◆ **WHAT IS EXPECTED**
Your task is to restate the data word for word.

==*==

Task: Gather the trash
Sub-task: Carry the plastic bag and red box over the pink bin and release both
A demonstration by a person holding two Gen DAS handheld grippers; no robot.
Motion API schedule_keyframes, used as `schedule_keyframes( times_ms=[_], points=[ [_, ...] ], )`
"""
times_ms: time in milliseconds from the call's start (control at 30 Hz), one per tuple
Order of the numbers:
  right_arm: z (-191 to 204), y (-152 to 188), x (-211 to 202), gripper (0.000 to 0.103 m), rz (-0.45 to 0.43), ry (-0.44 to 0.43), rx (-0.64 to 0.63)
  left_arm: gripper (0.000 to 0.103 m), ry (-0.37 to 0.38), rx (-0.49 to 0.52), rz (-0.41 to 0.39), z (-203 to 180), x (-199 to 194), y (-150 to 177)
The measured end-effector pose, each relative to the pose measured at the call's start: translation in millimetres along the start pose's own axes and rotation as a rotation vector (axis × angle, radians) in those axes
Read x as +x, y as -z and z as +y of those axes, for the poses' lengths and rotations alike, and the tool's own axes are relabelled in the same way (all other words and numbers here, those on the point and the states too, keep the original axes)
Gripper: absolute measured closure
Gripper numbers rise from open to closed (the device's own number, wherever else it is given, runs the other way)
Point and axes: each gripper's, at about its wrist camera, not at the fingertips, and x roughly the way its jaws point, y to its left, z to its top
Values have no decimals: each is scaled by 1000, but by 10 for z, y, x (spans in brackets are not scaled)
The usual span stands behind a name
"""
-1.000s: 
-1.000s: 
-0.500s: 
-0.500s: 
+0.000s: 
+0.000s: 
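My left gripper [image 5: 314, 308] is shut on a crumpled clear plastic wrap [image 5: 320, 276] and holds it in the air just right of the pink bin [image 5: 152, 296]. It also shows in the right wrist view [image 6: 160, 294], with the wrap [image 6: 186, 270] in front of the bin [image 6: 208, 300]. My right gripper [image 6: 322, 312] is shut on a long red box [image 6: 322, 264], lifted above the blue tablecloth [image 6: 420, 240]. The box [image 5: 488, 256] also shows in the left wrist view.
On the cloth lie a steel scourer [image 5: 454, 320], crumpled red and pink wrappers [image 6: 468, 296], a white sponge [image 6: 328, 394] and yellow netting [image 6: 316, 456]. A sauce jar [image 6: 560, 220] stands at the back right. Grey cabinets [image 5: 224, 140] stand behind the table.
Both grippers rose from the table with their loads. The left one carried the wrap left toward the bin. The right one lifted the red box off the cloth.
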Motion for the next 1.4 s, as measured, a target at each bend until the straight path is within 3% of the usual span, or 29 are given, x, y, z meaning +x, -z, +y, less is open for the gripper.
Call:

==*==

◆ **ANSWER FOR THE TASK**
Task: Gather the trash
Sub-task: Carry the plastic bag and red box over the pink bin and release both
A demonstration by a person holding two Gen DAS handheld grippers; no robot.
Motion API schedule_keyframes, used as `schedule_keyframes( times_ms=[_], points=[ [_, ...] ], )`
"""
times_ms: time in milliseconds from the call's start (control at 30 Hz), one per tuple
Order of the numbers:
  right_arm: z (-191 to 204), y (-152 to 188), x (-211 to 202), gripper (0.000 to 0.103 m), rz (-0.45 to 0.43), ry (-0.44 to 0.43), rx (-0.64 to 0.63)
  left_arm: gripper (0.000 to 0.103 m), ry (-0.37 to 0.38), rx (-0.49 to 0.52), rz (-0.41 to 0.39), z (-203 to 180), x (-199 to 194), y (-150 to 177)
The measured end-effector pose, each relative to the pose measured at the call's start: translation in millimetres along the start pose's own axes and rotation as a rotation vector (axis × angle, radians) in those axes
Read x as +x, y as -z and z as +y of those axes, for the poses' lengths and rotations alike, and the tool's own axes are relabelled in the same way (all other words and numbers here, those on the point and the states too, keep the original axes)
Gripper: absolute measured closure
Gripper numbers rise from open to closed (the device's own number, wherever else it is given, runs the other way)
Point and axes: each gripper's, at about its wrist camera, not at the fingertips, and x roughly the way its jaws point, y to its left, z to its top
Values have no decimals: each is scaled by 1000, but by 10 for z, y, x (spans in brackets are not scaled)
The usual span stands behind a name
"""
-1.000s: 
-1.000s: 
-0.500s: 
-0.500s: 
+0.000s: 
+0.000s: 
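My left gripper [image 5: 314, 308] is shut on a crumpled clear plastic wrap [image 5: 320, 276] and holds it in the air just right of the pink bin [image 5: 152, 296]. It also shows in the right wrist view [image 6: 160, 294], with the wrap [image 6: 186, 270] in front of the bin [image 6: 208, 300]. My right gripper [image 6: 322, 312] is shut on a long red box [image 6: 322, 264], lifted above the blue tablecloth [image 6: 420, 240]. The box [image 5: 488, 256] also shows in the left wrist view.
On the cloth lie a steel scourer [image 5: 454, 320], crumpled red and pink wrappers [image 6: 468, 296], a white sponge [image 6: 328, 394] and yellow netting [image 6: 316, 456]. A sauce jar [image 6: 560, 220] stands at the back right. Grey cabinets [image 5: 224, 140] stand behind the table.
Both grippers rose from the table with their loads. The left one carried the wrap left toward the bin. The right one lifted the red box off the cloth.
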Motion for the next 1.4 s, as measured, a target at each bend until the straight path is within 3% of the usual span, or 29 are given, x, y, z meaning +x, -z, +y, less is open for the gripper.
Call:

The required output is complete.